{
 "metadata": {
  "name": "",
  "signature": "sha256:139a6df8a3ab63d10b6ff341c458833eea9ae1300d5256bf357328f714cfe785"
 },
 "nbformat": 3,
 "nbformat_minor": 0,
 "worksheets": [
  {
   "cells": [
    {
     "cell_type": "markdown",
     "metadata": {},
     "source": [
      "# Machine Learning Breakout: Facial Recognition\n",
      "\n",
      "This exercise will walk you through the process of using machine learning for facial recognition."
     ]
    },
    {
     "cell_type": "code",
     "collapsed": false,
     "input": [
      "from __future__ import print_function, division\n",
      "\n",
      "%matplotlib inline\n",
      "import numpy as np\n",
      "import matplotlib.pyplot as plt\n",
      "import pandas as pd\n",
      "\n",
      "# use seaborn for better matplotlib styles\n",
      "import seaborn; seaborn.set(style='white')"
     ],
     "language": "python",
     "metadata": {},
     "outputs": []
    },
    {
     "cell_type": "markdown",
     "metadata": {},
     "source": [
      "## 1. Fetch & explore the data\n",
      "\n",
      "The data we'll use is a number of snapshots of the faces of world leaders.

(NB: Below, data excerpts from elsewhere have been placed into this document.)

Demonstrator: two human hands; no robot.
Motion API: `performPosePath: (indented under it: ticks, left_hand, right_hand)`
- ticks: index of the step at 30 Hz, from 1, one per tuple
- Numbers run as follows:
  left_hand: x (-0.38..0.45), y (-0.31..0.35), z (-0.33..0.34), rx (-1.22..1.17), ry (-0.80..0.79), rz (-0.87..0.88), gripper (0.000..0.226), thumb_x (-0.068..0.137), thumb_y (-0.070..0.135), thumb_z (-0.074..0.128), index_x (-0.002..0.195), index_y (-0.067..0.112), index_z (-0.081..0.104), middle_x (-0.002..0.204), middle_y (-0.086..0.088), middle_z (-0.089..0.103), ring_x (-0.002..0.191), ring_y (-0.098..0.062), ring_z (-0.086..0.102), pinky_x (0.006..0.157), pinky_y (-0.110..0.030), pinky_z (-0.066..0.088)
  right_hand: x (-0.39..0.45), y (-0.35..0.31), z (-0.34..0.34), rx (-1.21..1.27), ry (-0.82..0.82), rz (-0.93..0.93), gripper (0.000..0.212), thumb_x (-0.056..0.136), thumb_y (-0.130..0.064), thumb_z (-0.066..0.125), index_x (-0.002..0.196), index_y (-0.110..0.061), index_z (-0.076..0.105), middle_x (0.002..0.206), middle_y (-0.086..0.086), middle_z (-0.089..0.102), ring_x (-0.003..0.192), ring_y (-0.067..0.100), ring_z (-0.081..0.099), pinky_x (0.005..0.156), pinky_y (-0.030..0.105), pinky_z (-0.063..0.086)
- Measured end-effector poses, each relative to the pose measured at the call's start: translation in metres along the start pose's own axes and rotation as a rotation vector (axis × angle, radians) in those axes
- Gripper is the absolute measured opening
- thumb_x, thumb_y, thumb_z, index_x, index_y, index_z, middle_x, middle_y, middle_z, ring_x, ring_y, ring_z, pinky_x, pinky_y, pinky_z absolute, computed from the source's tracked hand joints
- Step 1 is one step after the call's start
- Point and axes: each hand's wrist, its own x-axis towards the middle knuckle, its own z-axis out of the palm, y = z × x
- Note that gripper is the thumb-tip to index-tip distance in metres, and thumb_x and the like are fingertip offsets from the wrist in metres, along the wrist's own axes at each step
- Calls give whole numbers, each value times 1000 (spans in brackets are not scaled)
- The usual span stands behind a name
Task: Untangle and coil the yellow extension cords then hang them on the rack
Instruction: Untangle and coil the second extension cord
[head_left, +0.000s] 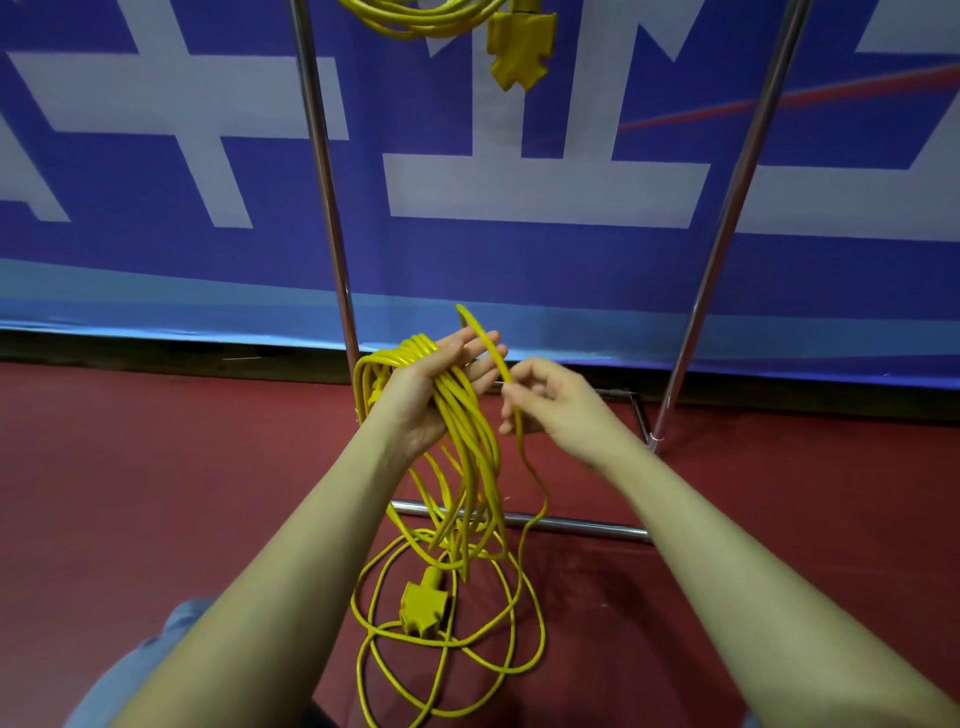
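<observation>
The left hand (423, 395) is lying open under loops of the thin yellow rubber extension cord (467, 447); at three o'clock, the right hand (550, 400) is pinching one strand.

A coil (462, 415) drapes over the left hand (436, 395); the right hand (550, 400) is just beside it. Loose loops and a socket (423, 605) lie on the floor (156, 467) below, before the rack (332, 208), where another cord (426, 21) hangs.
</observation>
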Motion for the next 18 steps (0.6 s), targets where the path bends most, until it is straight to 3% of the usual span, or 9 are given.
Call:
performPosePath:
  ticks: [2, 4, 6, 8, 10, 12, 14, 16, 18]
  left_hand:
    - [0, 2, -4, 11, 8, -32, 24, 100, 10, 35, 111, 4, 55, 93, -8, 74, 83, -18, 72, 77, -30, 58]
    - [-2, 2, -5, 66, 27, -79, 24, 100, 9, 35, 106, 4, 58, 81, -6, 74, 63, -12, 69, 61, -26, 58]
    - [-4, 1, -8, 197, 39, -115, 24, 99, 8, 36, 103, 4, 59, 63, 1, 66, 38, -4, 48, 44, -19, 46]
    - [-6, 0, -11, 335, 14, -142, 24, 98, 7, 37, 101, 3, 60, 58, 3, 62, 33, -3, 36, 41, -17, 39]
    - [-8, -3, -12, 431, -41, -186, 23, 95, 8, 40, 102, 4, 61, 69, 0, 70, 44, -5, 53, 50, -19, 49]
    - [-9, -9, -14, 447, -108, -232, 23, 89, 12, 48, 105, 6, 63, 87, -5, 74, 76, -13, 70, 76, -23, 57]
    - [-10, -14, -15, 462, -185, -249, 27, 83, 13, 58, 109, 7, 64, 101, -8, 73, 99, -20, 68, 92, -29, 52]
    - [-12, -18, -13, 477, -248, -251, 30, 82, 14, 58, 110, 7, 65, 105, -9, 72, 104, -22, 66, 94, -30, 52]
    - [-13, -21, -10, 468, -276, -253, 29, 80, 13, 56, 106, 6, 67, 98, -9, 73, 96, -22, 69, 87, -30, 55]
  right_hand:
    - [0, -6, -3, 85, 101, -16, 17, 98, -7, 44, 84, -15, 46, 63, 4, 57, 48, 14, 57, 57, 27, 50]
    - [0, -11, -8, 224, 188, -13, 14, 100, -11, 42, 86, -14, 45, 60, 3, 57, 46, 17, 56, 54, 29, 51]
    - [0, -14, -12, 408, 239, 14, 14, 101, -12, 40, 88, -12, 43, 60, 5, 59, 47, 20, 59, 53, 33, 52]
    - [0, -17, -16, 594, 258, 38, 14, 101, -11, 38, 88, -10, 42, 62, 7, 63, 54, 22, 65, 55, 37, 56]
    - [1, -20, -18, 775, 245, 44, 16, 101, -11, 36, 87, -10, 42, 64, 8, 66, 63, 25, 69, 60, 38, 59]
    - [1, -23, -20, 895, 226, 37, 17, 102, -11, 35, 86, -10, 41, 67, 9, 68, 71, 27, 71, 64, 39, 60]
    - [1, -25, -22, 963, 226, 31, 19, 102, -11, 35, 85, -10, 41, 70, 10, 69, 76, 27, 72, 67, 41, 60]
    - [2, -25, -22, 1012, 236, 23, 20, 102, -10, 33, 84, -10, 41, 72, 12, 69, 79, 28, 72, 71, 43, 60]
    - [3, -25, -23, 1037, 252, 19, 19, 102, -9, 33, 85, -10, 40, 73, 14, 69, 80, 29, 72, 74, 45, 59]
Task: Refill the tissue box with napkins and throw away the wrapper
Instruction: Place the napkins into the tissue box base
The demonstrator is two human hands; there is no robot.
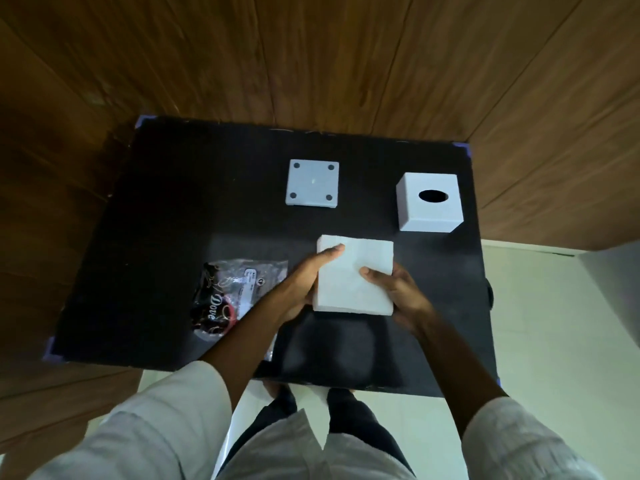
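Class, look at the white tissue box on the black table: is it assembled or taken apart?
Taken apart. The tissue box stands alone at the far right, while its base plate lies separately to its left, four dark pads facing up.
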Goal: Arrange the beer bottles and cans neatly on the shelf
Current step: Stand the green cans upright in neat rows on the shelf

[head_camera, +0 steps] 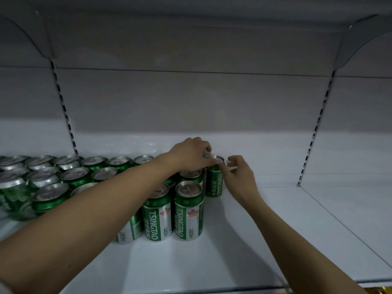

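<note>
Both hands meet over one green and silver beer can (214, 181) standing upright on the white shelf (244, 247), at about one o'clock from the main block of cans. The left hand (188, 154) reaches in from eight o'clock across the stock, and its grip is curled down over the can's top rim, fingertips on the lid. The right hand (238, 177) comes in from five o'clock; its grip is partly closed, thumb and forefinger pinching the can's upper edge from the three o'clock side, the other fingers loosely curled above and holding nothing.

The held can stands just beside the rightmost column of cans, at the far right end of the group. Two front cans (172, 213) with TSINGTAO lettering stand upright side by side at six o'clock from it, touching each other. The rest of the cans (61, 179) fill the shelf toward nine o'clock in tight rows, lids up, partly hidden under the left forearm.

At three o'clock a slotted upright rail (316, 128) runs up the grey back panel, and a second rail (63, 111) rises at ten o'clock behind the cans.
</note>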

We'll fetch the data as follows:"
     ]
    },
    {
     "cell_type": "code",
     "collapsed": false,
     "input": [
      "from sklearn.datasets import fetch_lfw_people\n",
      "faces = fetch_lfw_people(min_faces_per_person=70, resize=0.4)"
     ],
     "language": "python",
     "metadata": {},
     "outputs": []
    },
    {
     "cell_type": "markdown",
     "metadata": {},
     "source": [
      "- Explore this data, which is layed out very similarly to the digits data we saw earlier. How many **samples** are there? How many **features**? How many **classes**, or **targets**?\n",
      "- Use subplots and ``plt.imshow`` to plot several of the images. How many pixels are in each image?\n",
      "- Use ``sklearn.metrics.train_test_split`` to split the data into a training set and a test set."
     ]
    },
    {
     "cell_type": "markdown",
     "metadata": {},
     "source": [
      "## 2. Projecting the Data\n",
      "\n",
      "Lets use some dimensionality reduction routines to try and understand the data.\n",
      "Just a warning: you'll probably find that, unlike in the case of the handwritten digits, the projections will be a bit too jumbled to gain much insight. Still, it's always a useful step in understanding your data!\n",
      "\n",
      "- Project the data to two-dimensions with Principal Component Analysis, and scatter-plot the results\n",
      "- Project the data to two dimensinos with Isomap and scatter-plot the results"
     ]
    },
    {
     "cell_type": "markdown",
     "metadata": {},
     "source": [
      "## 3: Classification of unknown images\n",
      "\n",
      "Here we'll perform a classification task on our data. Given a training set, we want to build a classifier that will accurately predict the test set\n",
      "\n",
      "- Start by splitting your data into a train and test set (you can use ``sklearn.cross_validation.train_test_split``)\n",
      "- We'll use a support vector classifier (``sklearn.svm.SVC``) to classify the data. Import this and instantiate the estimator.\n",
      "- Perform an initial fit on the data, predict the test labels, and use ``sklearn.metrics.accuracy_score`` to see how well you're doing.\n",
      "- The estimator can be tuned to make the fit better. we'll do this by adjusting the ``C`` parameter of ``SVC``. Look at the ``SVC`` doc string and try some choices for the ``kernel``, for ``C`` and for ``gamma``. What's the best accuracy you can find?\n",
      "- For this best estimator, print the ``sklearn.metrics.classification_report`` and ``sklearn.metrics.confusion_matrix``, and plot some of the images with the true and predicted label. How well does it do?"
     ]
    }
   ],
   "metadata": {}
  }
 ]
}